I posit that there are two different factors at play here. The first is cultural. Science as a whole is pretty starkly liberal and antireligious; the community is fairly hostile to both. Now, I'm not saying that most scientists will get in your face and call you a fundy-idiot (this isn't Hollywood we're discussing, but real life). Rather, they'll be dismissive of your beliefs and make fun of you behind your back. Whereas I was pleasantly surprised to find myself entirely surrounded by atheists at the beach last summer (I knew my friends were all liberals, but atheists, too? Awesome!), I was incredibly surprised to learn that a colleague was a Pentecostal from a very conservative branch back in grad school; his parents and grandparents were fundamentalists who didn't believe in evolution. Even more surprising than my friend's revelation as Pentecostalist was learning that his father had a Ph.D. in physical chemistry as well! Fundamentalists with advanced degrees are rare, and even more rare too find that they're actually using their degrees for science (his dad was a working chemist). So I suspect that a major factor is that research scientists gradually weed out faith-heads, letting them get their little degrees, then sending them out to work for companies, bothering the universe for profit while letting the real scientists get on with the business of ferreting out truth for truth's sake.

The other factor I think is at work here is that these things take practice. As Dan Dennett said at Ted, "Every time you read it or say it, you make another copy in your brain." I haven't attended an Episcopalian service in fifteen years, but I can still sing the Doxology, and if I went tomorrow morning I would slip back into the liturgy no problem (It is meet and right so to do).
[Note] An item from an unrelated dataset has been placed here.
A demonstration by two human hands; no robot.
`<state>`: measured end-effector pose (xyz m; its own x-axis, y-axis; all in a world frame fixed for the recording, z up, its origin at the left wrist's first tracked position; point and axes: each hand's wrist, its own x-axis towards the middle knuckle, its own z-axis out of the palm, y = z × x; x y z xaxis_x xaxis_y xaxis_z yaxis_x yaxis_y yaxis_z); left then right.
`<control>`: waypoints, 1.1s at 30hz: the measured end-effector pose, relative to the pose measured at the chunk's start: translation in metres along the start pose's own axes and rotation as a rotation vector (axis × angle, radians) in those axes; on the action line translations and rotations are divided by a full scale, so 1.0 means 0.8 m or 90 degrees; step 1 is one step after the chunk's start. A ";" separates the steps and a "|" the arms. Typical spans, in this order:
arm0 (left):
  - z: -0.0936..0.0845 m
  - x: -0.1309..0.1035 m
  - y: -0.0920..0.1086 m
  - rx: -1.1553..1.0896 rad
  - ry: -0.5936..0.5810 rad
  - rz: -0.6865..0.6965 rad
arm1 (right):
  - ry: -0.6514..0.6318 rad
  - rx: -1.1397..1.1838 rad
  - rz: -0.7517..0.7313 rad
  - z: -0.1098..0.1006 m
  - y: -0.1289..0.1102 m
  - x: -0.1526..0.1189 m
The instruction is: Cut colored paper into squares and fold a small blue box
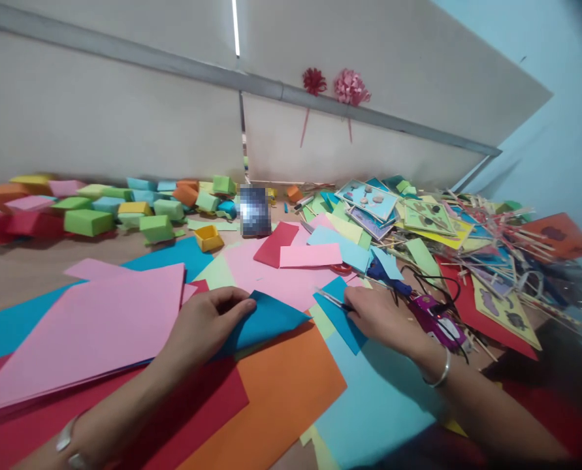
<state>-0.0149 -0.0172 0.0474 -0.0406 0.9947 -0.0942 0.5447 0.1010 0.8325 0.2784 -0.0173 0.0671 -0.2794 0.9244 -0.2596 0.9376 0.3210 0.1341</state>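
My left hand pinches the folded blue paper between thumb and fingers, over the orange sheet. My right hand is closed around the scissors, blades pointing toward that paper, above a blue strip. Pink sheets lie to the left, and the purple glue gun sits just beyond my right wrist.

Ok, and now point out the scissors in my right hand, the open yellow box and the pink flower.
Scissors (pixel 334 299): head view, on the blades, beyond your right hand (pixel 376 316).
Yellow box (pixel 212 243): head view, on its side wall.
Pink flower (pixel 351 87): head view, on its petals.
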 end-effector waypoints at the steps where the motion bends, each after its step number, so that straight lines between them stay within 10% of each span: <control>1: 0.001 0.000 -0.001 -0.006 0.004 -0.001 | 0.009 -0.007 0.016 0.004 0.005 -0.002; 6: 0.008 -0.003 -0.005 -0.042 -0.003 0.006 | 0.089 -0.016 0.001 -0.013 0.009 0.001; 10: 0.014 -0.007 -0.006 -0.076 -0.001 0.011 | 0.174 0.246 -0.250 -0.040 -0.045 0.029; 17: 0.017 -0.004 -0.012 -0.101 0.000 0.030 | 0.209 0.393 -0.291 -0.030 -0.128 0.091; 33: 0.017 -0.001 -0.022 0.040 -0.024 0.047 | 0.300 0.261 -0.202 0.018 -0.106 0.134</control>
<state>-0.0131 -0.0197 0.0256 0.0320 0.9979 -0.0559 0.5970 0.0257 0.8018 0.1720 0.0516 0.0144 -0.5252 0.8197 0.2287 0.7728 0.5719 -0.2752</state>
I went back to Charleston for my high school reunion and so much of the area was absurdly familiar, despite having not been back since roughly the same time I last attended an Episcopalian worship service, but I still didn't know my way around and happily bought a map so I could try and see some familiar places. Point is, after years away from religious practices, and having spent those years in a community where religion isn't a regular topic, the habits of religious thought and genuflection go away. Old scientists have spent decades falling out of the Overton Window. What was once common and accepted has become foreign and stupid.

Oh, and finally, with age and eminence comes immunity. "I'm old, I'm famous; what're you gonna do to me?"

* Note entirely fair, I know. Studies have shown that religion comforts people whose lives suck, so bible salesmen are offering hot water bottles and preachers are hot water bottles, so their lives aren't entirely pointless. However, it would be a much better world if they did what they could to make the world more like, for example, Norway and Denmark, where life demonstrably doesn't suck and religiosity has demonstrably declined as a result. You don't need to turn to a mythical hot water bottle when you have an actual hot water bottle, and then all those preachers and salesmen could profitably get on with doing something more useful (ie. anything else that isn't actively murderous).

** One would like to believe the same is true for sports as well, being a field in which so much evidence is collected and dissected on a daily basis, but, alas, such is not always the case.